Statistics on job openings discount the option of working for yourself, which is what holdenc suggested with his "Mop It Up" business.
That, and new Scooba models from iRobot (makers of Roomba), who mop the floor with efficiency similar to those Anthropology majors at fraction of the cost.
iRobots consumer products are kind of a joke. I got a "Looj" http://www.irobot.com/en/us/robots/home/looj.aspx gutter cleaning robot for my parents once; it was totally useless. An unemployed college graduate would have done a much better job in the sense that the robot didn't do the job at all.
There are many things to blame for a lack of jobs. But the jobs are gone, many to other countries, and are not coming back soon. College graduates are facing a different reality than existed even 10 years ago. College experience counts for less now than possibly ever before. That's the new reality, and only way to live with that is get creative, determined and ready to go to work whatever is required.
> You know close to 50% of new grads are unemployed right?
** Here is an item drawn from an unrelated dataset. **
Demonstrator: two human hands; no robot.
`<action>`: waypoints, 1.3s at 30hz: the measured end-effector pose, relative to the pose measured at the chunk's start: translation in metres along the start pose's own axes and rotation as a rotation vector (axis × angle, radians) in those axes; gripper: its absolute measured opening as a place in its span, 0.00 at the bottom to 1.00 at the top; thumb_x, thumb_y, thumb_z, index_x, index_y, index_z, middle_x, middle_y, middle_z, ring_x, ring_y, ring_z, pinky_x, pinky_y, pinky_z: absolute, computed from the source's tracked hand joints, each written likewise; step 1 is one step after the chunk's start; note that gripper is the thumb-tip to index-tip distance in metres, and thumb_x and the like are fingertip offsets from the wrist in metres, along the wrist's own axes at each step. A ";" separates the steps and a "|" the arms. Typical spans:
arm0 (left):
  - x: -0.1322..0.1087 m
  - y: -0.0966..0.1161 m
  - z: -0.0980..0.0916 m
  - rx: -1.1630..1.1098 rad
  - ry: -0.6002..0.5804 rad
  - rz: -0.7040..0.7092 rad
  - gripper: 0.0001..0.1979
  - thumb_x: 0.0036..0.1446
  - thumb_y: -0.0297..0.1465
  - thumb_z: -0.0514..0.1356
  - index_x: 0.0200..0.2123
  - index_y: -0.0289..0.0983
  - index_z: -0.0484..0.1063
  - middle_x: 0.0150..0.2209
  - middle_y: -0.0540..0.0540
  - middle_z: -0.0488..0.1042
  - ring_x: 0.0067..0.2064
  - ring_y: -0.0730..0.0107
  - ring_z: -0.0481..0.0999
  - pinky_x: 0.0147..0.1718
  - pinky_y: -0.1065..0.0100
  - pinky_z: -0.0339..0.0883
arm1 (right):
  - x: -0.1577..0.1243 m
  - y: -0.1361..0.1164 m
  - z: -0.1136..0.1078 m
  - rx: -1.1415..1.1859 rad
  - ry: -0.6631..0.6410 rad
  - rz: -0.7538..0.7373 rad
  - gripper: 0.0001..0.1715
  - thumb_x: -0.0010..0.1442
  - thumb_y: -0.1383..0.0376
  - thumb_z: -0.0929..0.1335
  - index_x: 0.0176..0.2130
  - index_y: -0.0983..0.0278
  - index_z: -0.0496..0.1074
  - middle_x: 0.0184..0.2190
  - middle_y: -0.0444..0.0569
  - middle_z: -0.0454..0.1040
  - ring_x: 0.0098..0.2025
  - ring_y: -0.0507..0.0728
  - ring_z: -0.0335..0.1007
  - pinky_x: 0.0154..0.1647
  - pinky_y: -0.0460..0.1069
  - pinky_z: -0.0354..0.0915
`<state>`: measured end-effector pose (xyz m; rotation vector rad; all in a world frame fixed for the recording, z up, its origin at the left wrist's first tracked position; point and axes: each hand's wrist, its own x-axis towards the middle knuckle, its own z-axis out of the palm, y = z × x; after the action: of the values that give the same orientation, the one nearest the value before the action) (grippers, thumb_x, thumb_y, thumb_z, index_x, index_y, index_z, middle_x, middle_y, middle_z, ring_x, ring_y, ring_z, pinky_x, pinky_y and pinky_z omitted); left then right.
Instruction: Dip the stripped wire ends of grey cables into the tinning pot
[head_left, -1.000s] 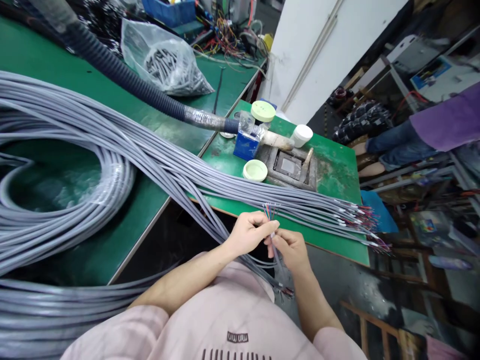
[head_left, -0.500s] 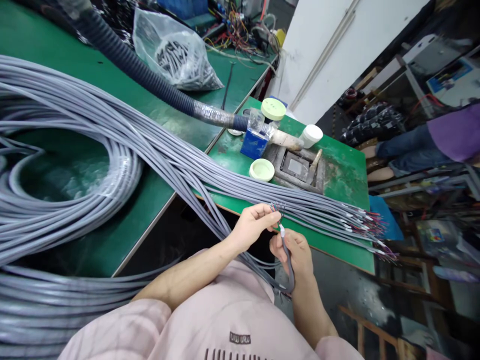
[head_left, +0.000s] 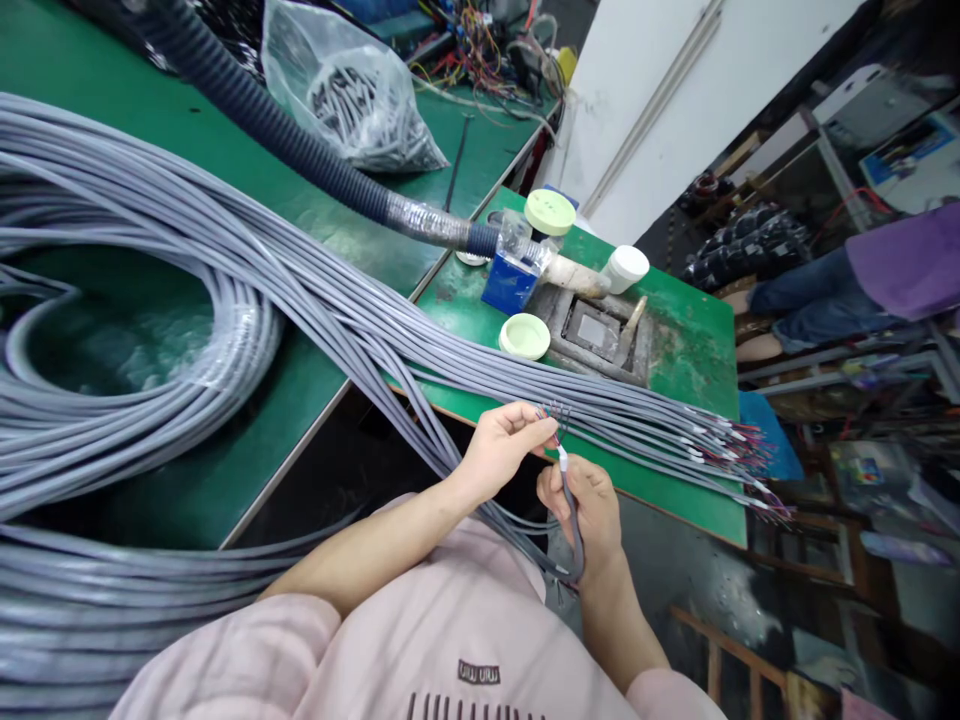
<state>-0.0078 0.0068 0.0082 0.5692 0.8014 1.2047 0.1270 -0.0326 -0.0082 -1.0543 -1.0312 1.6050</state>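
**A:** What is each hand doing at this reading?

**B:** The left hand (head_left: 506, 452) is pinching thin coloured cores (head_left: 551, 414) between thumb and fingertips, with the cores fanning out just beyond the grip. The right hand (head_left: 586, 515) is closed around a grey sheathed cable (head_left: 574, 525), its fingers curling over the jacket just below a white sleeve (head_left: 562, 458).

**A:** Where is that cable sitting?

**B:** It is hanging in the air in front of the pink shirt (head_left: 480, 625), just off the near edge of the green workbench (head_left: 675, 340), and it is looping down beside the right wrist.

**A:** And around the hands?

**B:** A long bundle of grey cables (head_left: 480, 365) is stretching across the bench, and its stripped ends are fanning out at the right. More grey cable is lying coiled (head_left: 225, 345) on the left. Toward the far side, a corrugated hose (head_left: 300, 165) is running to a blue block (head_left: 510, 283) beside a pale green lid (head_left: 524, 336), a white jar (head_left: 627, 268) and a metal tray (head_left: 592, 332). A clear plastic bag (head_left: 352, 100) is lying on the far bench. A seated person in a purple top (head_left: 911, 270) is showing at the far right.
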 end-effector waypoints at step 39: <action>0.028 0.027 -0.040 0.887 0.165 0.727 0.09 0.56 0.35 0.62 0.39 0.39 0.77 0.33 0.47 0.79 0.37 0.65 0.75 0.46 0.62 0.62 | 0.085 -0.066 -0.007 -0.236 0.039 -0.116 0.16 0.52 0.65 0.70 0.44 0.64 0.72 0.10 0.31 0.57 0.10 0.45 0.46 0.13 0.42 0.46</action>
<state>-0.0519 0.0399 -0.0023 1.6013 1.3383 1.5278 0.1325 0.0653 0.0373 -1.1548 -1.2540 1.3887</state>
I've been waiting for almost 20 years for the rush of jobs due to the Boomers retiring. I feel sorry for the kids these days.

I'd like to see a reference for that statistic.

I don't discredit the statistic, but I think it's bit misleading, because we're not able to dig into the data - even just a bit.

> Start a free website with Weebly and call it IWillMopItUp.com. And let people know that you will mop up their mess for $20 and hour.

Hahaha, where do you come from that you think a janitor gets payed $20/hr? And college grads are waiting tables everywhere; I know dozens doing just that. You are clueless.

> Hahaha, where do you come from that you think a janitor gets payed $20/hr?

This is the case in Australia

Maybe you live in a place that has a huge undersupply of janitorial labor, but most people do not and it has nothing to do with whether or not they went to college.
You missed the point, which is to make your own job if someone else isn't doing it for you.
To some extent, a college degree can preclude you from doing that kind of work. A BA in English won't stop you from working as a barista, but a PhD in it can actually hurt your job prospects. Even for service work where employees are pretty interchangeable, a lot of employers don't want to hire someone that they think (probably correctly) will jump ship at the first chance they get in the field they studied for.
Good call. Michael Ellsberg wrote a book with that same premise. Here's a review: http://www.pchristensen.com/blog/articles/education-of-milli... (there's also a link to a related Mixergy interview there)

The book doesn't say how to provide jobs for everyone, for someone who needs a nudge in the right direction it could be very helpful, likely the same sort that would create a site like "IWillMopItUp.com".